This pattern ensures GenAI development begins with user intent and data model required to achieve that. GenAI systems are only as good as the data they’re trained on. But real users don’t speak in rows and columns, they express goals, frustrations, and behaviours.
If teams fail to translate user needs into structured, model-ready inputs, the resulting system or product may optimise for the wrong outcomes and thus user churn.
How to use this pattern
Collaborate as a cross-functional team of PMs, Product designers and Data Scientists and align on user problems worth solving.
Define user needs by using triangulated research: Qualitative (Market Reports, Surveys or Questionnaires) + Quantitative (User Interviews, Observational studies) + Emergent (Product reviews, Social listening etc.) and synthesising user insights using JTBD framework, Empathy Map to visualise user emotions and perspectives.
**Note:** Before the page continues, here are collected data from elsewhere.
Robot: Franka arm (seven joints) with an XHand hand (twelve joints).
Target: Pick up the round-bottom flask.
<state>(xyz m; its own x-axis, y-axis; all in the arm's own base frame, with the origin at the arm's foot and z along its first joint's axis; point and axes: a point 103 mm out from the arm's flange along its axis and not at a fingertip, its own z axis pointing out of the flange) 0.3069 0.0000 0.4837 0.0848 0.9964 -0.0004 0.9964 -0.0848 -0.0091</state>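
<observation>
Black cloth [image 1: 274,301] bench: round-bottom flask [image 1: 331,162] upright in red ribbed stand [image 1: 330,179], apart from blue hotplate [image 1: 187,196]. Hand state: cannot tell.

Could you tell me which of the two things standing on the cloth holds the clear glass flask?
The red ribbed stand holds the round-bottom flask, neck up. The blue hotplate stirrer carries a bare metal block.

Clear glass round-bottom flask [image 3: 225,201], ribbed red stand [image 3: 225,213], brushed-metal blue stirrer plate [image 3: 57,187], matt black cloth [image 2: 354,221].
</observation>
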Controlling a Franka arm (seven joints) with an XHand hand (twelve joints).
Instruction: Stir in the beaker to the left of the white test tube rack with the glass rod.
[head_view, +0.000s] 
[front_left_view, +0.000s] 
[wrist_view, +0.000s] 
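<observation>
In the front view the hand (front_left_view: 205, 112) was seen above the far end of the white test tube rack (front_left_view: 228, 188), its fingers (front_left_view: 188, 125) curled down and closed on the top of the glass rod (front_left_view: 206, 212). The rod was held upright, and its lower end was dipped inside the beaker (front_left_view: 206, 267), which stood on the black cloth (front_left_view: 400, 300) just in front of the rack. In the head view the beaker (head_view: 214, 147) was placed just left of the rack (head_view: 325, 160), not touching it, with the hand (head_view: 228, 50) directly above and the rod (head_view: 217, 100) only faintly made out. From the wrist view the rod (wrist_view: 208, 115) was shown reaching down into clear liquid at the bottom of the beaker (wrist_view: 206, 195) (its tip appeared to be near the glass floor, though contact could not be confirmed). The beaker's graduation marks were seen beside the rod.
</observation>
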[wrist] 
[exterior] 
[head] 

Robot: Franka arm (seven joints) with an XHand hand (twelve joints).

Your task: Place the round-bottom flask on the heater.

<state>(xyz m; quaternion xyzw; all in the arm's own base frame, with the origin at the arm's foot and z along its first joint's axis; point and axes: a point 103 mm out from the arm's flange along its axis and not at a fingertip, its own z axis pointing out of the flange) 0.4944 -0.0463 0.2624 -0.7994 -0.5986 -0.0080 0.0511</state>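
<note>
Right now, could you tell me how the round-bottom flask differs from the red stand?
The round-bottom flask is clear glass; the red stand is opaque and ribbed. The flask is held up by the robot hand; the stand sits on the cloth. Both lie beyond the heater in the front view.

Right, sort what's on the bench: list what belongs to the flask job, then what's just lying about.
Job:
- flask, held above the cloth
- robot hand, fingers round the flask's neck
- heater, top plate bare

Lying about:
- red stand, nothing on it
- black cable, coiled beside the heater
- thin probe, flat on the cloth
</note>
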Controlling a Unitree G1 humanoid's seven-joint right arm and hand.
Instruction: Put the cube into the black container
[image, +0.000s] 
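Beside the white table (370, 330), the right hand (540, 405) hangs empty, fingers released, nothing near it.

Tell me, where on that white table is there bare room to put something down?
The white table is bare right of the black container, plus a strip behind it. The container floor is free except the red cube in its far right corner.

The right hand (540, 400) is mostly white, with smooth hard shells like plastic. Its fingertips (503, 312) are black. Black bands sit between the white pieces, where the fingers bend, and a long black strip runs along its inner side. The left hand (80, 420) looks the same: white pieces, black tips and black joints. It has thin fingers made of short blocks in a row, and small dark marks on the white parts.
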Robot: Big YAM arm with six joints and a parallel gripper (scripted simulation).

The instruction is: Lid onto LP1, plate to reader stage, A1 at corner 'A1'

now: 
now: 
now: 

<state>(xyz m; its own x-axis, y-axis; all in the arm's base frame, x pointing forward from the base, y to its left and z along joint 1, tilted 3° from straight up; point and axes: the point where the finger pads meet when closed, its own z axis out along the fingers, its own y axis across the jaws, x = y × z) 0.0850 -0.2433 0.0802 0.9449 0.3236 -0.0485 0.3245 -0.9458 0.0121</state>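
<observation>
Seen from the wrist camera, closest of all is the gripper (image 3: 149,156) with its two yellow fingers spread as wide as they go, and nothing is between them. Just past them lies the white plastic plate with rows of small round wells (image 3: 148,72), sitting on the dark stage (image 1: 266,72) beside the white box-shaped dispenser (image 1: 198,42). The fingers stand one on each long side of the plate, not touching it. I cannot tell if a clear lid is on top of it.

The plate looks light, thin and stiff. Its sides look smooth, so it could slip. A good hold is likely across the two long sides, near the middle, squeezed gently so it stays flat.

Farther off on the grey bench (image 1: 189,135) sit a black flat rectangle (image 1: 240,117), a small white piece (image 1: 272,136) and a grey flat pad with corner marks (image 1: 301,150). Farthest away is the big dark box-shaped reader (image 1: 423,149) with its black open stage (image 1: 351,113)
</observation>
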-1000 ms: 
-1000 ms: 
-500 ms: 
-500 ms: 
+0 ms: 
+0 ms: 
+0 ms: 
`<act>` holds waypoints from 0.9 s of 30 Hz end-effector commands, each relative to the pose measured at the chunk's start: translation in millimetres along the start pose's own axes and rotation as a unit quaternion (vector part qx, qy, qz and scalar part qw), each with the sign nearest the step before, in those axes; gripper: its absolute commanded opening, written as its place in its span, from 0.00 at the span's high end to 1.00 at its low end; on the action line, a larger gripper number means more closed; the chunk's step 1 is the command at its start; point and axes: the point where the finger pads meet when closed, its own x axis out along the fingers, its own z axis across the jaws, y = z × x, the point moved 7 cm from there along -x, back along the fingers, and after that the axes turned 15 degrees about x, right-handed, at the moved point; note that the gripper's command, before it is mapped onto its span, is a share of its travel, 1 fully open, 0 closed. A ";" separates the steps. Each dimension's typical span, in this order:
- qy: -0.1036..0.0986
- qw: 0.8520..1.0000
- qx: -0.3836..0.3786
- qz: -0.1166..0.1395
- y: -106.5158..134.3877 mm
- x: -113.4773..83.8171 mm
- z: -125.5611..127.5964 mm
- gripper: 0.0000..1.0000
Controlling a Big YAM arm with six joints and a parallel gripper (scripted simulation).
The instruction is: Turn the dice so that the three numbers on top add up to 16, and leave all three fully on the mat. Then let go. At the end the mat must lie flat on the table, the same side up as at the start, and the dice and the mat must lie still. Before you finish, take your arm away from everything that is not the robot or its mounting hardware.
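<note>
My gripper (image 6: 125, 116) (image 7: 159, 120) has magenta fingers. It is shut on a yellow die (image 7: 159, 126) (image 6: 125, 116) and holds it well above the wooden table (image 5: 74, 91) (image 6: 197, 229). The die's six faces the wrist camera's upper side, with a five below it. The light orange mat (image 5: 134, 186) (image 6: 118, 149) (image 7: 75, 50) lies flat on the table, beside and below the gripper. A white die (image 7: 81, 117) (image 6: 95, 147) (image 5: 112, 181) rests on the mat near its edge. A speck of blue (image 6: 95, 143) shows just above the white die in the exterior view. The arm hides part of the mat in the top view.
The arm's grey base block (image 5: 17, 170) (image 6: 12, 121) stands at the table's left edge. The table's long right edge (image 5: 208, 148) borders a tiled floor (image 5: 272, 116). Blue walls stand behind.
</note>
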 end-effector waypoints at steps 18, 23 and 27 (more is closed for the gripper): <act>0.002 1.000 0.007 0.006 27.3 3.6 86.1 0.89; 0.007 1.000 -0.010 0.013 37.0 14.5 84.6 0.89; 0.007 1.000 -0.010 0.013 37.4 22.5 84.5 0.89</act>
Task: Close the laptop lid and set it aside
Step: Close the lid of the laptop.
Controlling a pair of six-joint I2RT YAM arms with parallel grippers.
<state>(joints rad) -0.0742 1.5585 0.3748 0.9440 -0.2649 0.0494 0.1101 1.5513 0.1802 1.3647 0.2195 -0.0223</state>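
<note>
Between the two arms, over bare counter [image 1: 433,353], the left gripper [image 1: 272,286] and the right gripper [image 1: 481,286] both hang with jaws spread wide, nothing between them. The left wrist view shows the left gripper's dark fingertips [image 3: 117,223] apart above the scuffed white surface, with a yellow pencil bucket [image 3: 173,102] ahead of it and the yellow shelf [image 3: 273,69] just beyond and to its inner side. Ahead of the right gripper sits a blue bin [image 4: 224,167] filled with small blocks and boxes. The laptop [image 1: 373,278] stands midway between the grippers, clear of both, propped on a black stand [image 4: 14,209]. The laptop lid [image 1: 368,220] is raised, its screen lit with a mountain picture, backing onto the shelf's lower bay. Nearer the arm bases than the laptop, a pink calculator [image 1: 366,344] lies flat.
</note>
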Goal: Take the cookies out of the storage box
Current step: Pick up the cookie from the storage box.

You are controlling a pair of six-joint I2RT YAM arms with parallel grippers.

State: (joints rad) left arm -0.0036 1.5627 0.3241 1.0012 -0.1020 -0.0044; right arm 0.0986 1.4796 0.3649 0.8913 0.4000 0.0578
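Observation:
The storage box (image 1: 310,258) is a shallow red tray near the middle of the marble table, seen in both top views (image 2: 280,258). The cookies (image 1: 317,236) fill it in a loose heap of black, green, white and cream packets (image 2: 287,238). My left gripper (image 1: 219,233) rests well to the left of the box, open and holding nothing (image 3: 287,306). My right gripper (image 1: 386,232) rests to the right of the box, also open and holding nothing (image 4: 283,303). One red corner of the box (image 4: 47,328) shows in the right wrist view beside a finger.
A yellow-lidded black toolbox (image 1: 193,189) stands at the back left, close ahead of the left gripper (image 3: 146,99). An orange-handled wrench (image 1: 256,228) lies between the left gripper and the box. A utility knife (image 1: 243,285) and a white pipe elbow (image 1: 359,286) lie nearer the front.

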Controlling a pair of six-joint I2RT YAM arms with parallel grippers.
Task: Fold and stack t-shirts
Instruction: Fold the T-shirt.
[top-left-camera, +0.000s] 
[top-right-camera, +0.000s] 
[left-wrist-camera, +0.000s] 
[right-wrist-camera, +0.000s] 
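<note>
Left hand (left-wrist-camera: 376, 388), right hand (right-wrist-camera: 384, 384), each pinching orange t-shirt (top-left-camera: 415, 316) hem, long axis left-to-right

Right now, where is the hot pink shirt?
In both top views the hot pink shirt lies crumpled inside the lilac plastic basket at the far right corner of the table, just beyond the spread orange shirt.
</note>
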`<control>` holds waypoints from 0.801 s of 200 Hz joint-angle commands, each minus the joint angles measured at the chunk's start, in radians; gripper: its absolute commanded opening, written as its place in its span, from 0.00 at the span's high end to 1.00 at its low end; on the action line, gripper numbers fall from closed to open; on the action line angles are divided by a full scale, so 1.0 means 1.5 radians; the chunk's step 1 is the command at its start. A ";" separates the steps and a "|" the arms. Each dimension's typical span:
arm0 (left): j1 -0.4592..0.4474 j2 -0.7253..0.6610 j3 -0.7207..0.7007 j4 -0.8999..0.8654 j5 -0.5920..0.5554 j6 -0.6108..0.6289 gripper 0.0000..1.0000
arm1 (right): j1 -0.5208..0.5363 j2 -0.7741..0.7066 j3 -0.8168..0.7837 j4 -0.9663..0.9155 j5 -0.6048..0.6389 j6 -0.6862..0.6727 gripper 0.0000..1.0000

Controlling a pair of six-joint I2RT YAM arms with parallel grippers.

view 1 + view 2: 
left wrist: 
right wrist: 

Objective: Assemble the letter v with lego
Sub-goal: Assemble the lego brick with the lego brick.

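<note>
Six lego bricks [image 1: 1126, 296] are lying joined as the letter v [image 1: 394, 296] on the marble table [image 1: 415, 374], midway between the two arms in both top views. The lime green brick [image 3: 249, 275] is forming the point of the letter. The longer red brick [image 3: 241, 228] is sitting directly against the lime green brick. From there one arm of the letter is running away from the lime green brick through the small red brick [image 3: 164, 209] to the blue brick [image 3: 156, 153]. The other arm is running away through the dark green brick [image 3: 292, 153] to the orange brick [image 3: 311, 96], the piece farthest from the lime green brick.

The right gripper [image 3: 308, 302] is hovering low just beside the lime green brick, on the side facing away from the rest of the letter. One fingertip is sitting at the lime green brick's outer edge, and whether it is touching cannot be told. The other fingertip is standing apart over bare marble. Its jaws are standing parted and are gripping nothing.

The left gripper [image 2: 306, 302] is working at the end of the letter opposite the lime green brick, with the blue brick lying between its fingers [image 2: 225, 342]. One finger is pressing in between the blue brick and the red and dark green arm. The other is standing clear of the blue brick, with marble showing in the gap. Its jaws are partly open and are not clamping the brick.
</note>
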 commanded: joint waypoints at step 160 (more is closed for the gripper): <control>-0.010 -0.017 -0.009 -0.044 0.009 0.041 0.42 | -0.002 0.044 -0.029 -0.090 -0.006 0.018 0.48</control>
Value Proposition Canvas to align user gains and pains with features
Define data needs and documentation by selecting a suitable data model, perform gap analysis and iteratively refine data model as needed. Once you understand the why, translate it into the what for the model. What features, labels, examples, and contexts will your AI model need to learn this behaviour? Use structured collaboration to figure out.
Important Notes on Data Sourcing
As you gather or plan to collect data, carefully inspect it for quality, potential biases, and ensure robust data collection methods. Some of the popular tools are Pandas (Python) – For checking missing values, duplicates, and inconsistencies. IBM AI Fairness 360 (AIF360) – For detecting and mitigating bias in datasets. Apache Airflow – For orchestrating and monitoring data pipelines.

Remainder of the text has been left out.